В комнате три окна, но одно, посередине стены, арочное и больше других. Мы стоим и смотрим на центральное окно. Не знаю, чего я ждал. Может быть, Иисуса на кресте. Или чего-то похожего. Но в свете свечей на стекле проступают яркие краски. Представляю, как все это светится днем.
— Ну разве не красиво? — вздыхает Клара.
В голубом небе сияет огромное солнце. На заднем плане виднеется дом, а на переднем в солнечных лучах держатся за руки улыбающиеся дети. Они купаются в тепле, и их лица полны восторга и радости. Внизу темно-серыми печатными буквами подписано «Дети Господни не одиноки. Мы — семья».
— Идиотизм, — цежу я. Рисунок красивый, но к реальности не имеет никакого отношения. Никто так не воспринимает дом. — Все одиноки. Все боятся. И ничто не спасло имена на стене. Не припоминаю, чтобы кто-нибудь пытался помочь Генри или Эллори.
— Мы с тобой не одиноки, — возражает Клара. — Мне нравится, что о них помнят. Кто-то же должен.
Она все еще смотрит на разрисованное окно.
— Ты же не начинаешь верить во все это дерьмо? — спрашиваю я.
— Нет, — улыбается она и задумчиво качает головой. — Ни капельки.
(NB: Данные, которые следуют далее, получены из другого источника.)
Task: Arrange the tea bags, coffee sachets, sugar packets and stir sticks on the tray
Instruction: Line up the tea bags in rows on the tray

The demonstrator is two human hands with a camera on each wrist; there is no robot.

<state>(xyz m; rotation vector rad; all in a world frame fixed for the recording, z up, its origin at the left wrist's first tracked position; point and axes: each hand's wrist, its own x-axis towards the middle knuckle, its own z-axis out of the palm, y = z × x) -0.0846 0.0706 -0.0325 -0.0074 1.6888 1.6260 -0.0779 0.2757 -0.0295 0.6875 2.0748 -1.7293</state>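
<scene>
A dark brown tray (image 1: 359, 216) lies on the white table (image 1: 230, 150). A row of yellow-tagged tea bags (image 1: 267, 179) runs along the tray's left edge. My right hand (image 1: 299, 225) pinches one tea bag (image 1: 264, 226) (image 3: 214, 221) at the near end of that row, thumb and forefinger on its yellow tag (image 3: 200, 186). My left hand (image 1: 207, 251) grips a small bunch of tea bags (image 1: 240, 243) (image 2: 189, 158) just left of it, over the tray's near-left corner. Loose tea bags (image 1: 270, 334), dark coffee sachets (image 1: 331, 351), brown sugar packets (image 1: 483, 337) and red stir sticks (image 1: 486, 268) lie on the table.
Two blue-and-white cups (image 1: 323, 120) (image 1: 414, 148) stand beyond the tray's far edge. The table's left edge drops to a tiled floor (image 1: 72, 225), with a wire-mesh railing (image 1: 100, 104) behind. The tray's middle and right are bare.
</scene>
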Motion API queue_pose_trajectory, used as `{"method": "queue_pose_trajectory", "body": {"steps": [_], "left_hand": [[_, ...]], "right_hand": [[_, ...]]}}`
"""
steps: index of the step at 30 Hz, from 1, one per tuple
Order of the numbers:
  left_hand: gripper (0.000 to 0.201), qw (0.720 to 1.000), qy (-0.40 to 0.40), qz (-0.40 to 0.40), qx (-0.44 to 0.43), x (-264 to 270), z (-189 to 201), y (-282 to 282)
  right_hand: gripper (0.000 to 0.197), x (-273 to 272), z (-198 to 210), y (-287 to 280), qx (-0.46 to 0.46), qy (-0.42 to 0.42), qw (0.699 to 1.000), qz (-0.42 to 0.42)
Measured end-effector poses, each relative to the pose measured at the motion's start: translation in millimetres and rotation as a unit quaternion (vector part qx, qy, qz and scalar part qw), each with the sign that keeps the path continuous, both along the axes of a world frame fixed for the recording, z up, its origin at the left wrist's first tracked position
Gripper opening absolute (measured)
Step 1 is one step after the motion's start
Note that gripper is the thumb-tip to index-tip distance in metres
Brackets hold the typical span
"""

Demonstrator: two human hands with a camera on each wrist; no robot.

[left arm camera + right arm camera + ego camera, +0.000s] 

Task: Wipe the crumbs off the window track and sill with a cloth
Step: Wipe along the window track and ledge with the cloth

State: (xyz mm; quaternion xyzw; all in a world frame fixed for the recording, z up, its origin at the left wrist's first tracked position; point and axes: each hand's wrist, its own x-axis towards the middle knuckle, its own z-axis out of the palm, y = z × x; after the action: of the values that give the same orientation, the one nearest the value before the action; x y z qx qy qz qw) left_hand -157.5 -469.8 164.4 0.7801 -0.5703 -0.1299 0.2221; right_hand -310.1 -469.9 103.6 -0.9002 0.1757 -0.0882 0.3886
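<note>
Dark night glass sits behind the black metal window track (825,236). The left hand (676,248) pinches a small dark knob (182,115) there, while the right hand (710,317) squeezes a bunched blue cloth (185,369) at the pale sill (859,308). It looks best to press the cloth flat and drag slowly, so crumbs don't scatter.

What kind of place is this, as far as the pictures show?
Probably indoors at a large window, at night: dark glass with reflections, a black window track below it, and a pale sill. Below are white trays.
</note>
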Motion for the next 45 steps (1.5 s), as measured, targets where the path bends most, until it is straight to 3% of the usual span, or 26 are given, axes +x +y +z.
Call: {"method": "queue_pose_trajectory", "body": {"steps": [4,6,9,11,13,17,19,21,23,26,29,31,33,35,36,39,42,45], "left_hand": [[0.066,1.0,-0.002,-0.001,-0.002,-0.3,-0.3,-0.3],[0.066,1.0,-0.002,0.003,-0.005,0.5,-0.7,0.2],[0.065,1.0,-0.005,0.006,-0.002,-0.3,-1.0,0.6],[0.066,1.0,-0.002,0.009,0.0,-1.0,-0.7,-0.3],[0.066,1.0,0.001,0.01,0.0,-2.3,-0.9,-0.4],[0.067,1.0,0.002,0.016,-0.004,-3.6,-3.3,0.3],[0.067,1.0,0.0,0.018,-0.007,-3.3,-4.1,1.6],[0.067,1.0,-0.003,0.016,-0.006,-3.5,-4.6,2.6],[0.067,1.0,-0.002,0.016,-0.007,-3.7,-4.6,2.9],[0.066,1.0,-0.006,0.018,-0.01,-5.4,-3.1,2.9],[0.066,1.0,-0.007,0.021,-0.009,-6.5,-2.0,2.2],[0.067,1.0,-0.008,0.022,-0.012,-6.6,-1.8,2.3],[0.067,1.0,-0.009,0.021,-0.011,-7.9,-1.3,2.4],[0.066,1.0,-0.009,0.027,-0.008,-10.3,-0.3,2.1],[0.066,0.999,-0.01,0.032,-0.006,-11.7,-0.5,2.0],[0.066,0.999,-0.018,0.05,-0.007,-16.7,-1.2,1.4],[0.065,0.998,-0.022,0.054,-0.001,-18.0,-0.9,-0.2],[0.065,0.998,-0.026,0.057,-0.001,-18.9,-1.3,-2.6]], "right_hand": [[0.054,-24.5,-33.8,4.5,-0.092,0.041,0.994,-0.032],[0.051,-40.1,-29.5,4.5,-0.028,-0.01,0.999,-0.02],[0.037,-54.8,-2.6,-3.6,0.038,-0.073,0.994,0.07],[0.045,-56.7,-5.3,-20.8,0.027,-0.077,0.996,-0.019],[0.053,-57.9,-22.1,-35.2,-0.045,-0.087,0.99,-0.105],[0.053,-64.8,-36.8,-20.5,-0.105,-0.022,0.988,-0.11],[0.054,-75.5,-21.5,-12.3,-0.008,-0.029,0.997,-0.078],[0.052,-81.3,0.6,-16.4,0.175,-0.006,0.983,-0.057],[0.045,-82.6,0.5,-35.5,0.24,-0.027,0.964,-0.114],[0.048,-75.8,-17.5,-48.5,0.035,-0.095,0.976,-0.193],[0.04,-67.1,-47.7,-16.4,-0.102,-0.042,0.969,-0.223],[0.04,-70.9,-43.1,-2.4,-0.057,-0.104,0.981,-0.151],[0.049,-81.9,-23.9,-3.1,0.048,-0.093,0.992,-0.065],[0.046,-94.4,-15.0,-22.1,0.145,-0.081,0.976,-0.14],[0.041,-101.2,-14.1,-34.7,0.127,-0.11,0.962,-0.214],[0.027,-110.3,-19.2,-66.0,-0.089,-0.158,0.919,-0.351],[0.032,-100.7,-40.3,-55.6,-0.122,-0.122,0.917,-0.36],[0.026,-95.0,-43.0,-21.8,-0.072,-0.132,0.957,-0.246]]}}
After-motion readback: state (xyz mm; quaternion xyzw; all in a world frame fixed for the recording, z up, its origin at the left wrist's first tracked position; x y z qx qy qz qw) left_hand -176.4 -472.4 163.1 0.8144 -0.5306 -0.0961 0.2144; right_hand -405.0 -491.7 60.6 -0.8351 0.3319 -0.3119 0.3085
Но меня не бесит церковь, и не бесят те, кто сюда ходит. Если так они меньше боятся, то какой от этого вред? Мы с тобой, например, есть друг у друга. Каждому что-то нужно.
— Если бы не ты, я бы предпочел справляться со страхом один на один.
— У меня такое чувство, что я всю жизнь была одна. Старалась завоевать одобрение других людей, из кожи вон лезла, лишь бы никого не подвести. — Клара смотрит на меня. — Я рада, что оказалась здесь. Иначе мы бы не познакомились. Я бы не узнала о русалках и не увидела огни в небе.
— Ты же несерьезно, да? — полусмеюсь я.
Не может она всерьез говорить такие вещи. Как бы сильно я ее ни любил, но даже думать о таком не могу.
— Мы сбежим и проживем остаток жизни на теплом солнечном пляже. И будем улыбаться каждый день. А это уж точно, черт возьми, куда лучше того, что спланировали для меня родители. По их задумке, я бы вышла замуж за какого-нибудь молодого чинушу, произвела на свет пару-тройку детей и превратилась в копию своей бедной и несчастной матери.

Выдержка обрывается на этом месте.